Un jeune peut sortir avec une fille pendant des années en se disant moderne et ouvert d’esprit, mais le jour où il va décider de se marier, il ira à la recherche de « Bent Nass » avec l’aide et la bénédiction de sa mère. Un Marocain sort avec des filles mais refuse qu’un homme sorte avec sa sœur, sans se préoccuper du fait que la fille qu’il fréquente soit la soeur de quelqu’un… c’est typiquement marocain.

Nous vivons dans un pays musulman, nous respectons nos mœurs et nos traditions que nous avons héritées de ceux qui nous ont précédés, mais nous nous sommes ouverts sur d’autres cultures.

Nous restons schizophrènes dans des gestes simples. Quand un bus ne marque pas un arrêt car il est plein, alors que nous l’attendions, nous traitons le chauffeur de tous les noms ; mais une fois dans le bus, nous nous plaignons si le chauffeur décide de s’arrêter à toutes les stations. Un exemple certes futile, mais qui incarne la schizophrénie de tous les jours.

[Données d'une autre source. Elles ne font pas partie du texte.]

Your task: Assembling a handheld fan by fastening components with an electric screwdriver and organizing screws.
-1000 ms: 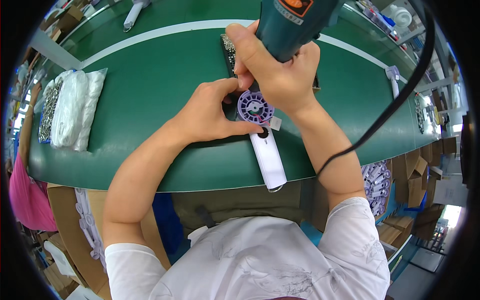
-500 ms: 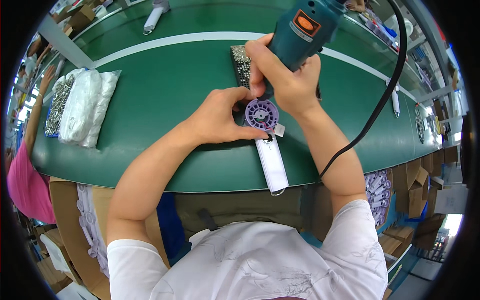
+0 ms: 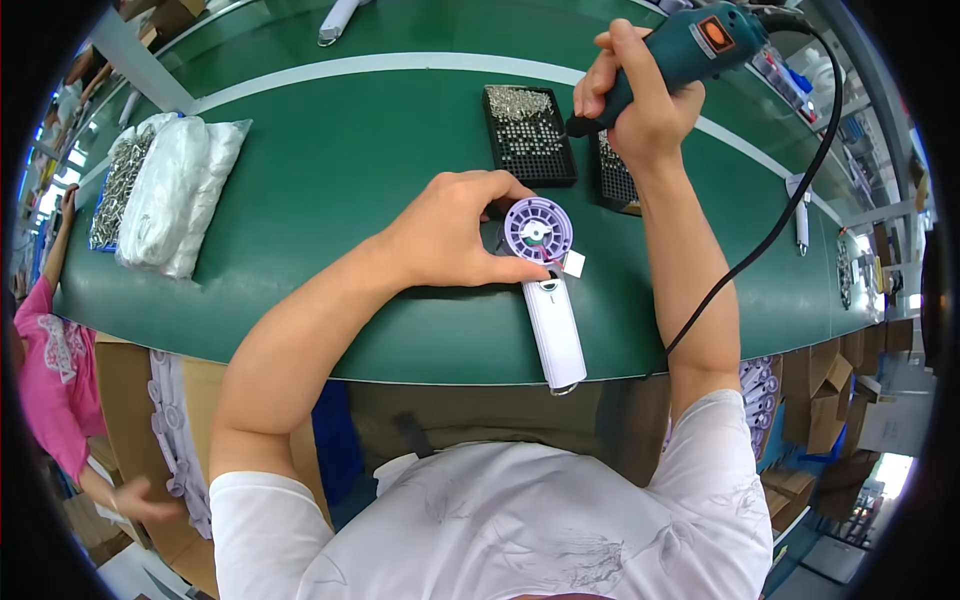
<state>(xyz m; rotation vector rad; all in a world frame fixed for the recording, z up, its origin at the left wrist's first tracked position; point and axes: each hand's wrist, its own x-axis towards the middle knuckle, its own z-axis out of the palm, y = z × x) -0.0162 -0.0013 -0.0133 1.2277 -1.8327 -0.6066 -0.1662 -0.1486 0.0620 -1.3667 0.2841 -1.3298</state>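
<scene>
A handheld fan lies on the green table, with a round purple head [image 3: 538, 230] and a ribbed white handle [image 3: 557, 335]. My left hand [image 3: 445, 230] grips it where head and handle meet, thumb on the handle's top and fingers behind the head. A small white tab [image 3: 573, 264] sticks out beside that joint. Up and to the right, my right hand [image 3: 645, 100] is wrapped round a teal electric screwdriver [image 3: 690, 50]. The tool's dark tip [image 3: 582, 126] points left, above the screw trays and apart from the fan.
Two black screw trays [image 3: 535, 181] [image 3: 620, 190] stand beyond the fan. Plastic bags [image 3: 180, 195] and metal parts [image 3: 125, 180] lie at the left. The tool's black cable [image 3: 760, 245] loops over my right forearm. A person in pink [image 3: 60, 370] is at the left, near a cardboard box [image 3: 125, 410].
My right hand has lifted the screwdriver away from the fan's head, up and to the right, uncovering the screw trays. My left hand keeps its grip. The other person's arm has come down.
</scene>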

Femme au travail, encore pire
Alors que l’homme soutient l’accès de la femme au travail, et clame dans tous les coins son soutien, les rapports homme et femme dans l’univers domestique ne se sont pas vraiment améliorés depuis que la femme a commencé à travailler. Rien n’a changé dans les foyers, les tâches ne sont pas partagées, et c’est toujours la femme qui doit effectuer les tâches ménagères, donc elle se retrouve en train de travailler à l’extérieur et à l’intérieur. Son mari n’a plus qu’à s’installer devant sa télévision, en attendant que son épouse prépare à manger. «Mon mari rentre à la maison une heure avant moi mais ne prépare jamais à manger ni ne m’aide à faire le ménage. Pour lui, cela reste le rôle des femmes», déclare Faiza, propriétaire d’un magasin.

Les salaires des femmes sont aussi une question honteuse. Même si les femmes font preuve de plus de compétence au travail, elles se retrouvent avec des salaires inférieurs à leurs collègues masculins. Certaines entreprises paient moins les femmes que les hommes. Pourquoi ? Personne n’a de réponse.

Marocains, Noël et la Saint-sylvestre, un autre débat
Tout au long de cette semaine, les murs de Facebook ont été bombardés par des statuts appelant à ne pas célébrer le nouvel an, car le Maroc est un pays musulman. Certains sont même allés très loin en avançant que cette année, la Saint-Sylvestre coïncide avec la date de la mort du Prophète Mohamed SAV, et les gens partagent ce genre de statut sans s’assurer si ce qui est écrit est vrai ou faux.

Il suffisait de faire un tour dans les rues le jour de l’An pour remarquer une autre réalité. Une atmosphère particulière, des boutiques décorées, des boulangeries pleines de gens, des soirées partout, de la musique forte, des adolescents imbibés, et d’autres choses qui prouvent l’ouverture des Marocains sur d’autres cultures.

« Nous sommes un pays musulman, je ne comprends pas pourquoi tous les magasins sont décorés, pourquoi il y a des sapins dans les Malls, pourquoi y a des pères Noël qui circulent dans la rue depuis quelques jours, et pourquoi les enfants prennent des photos avec eux. C’est scandaleux, Noël et la Saint-sylvestre ne font pas partie de notre culture. Vous pouvez demander à nos enfants qui est Baba Achour, ils ne le connaîtront certainement pas, et pourtant il fait partie de notre patrimoine culturel », constate Driss, retraité.

Avoir des convictions n’est pas un crime, mais défendre tradition et religion, alors que nous-mêmes ne les respectons pas, est un signe qu’il est temps de changer et faire preuve de responsabilité.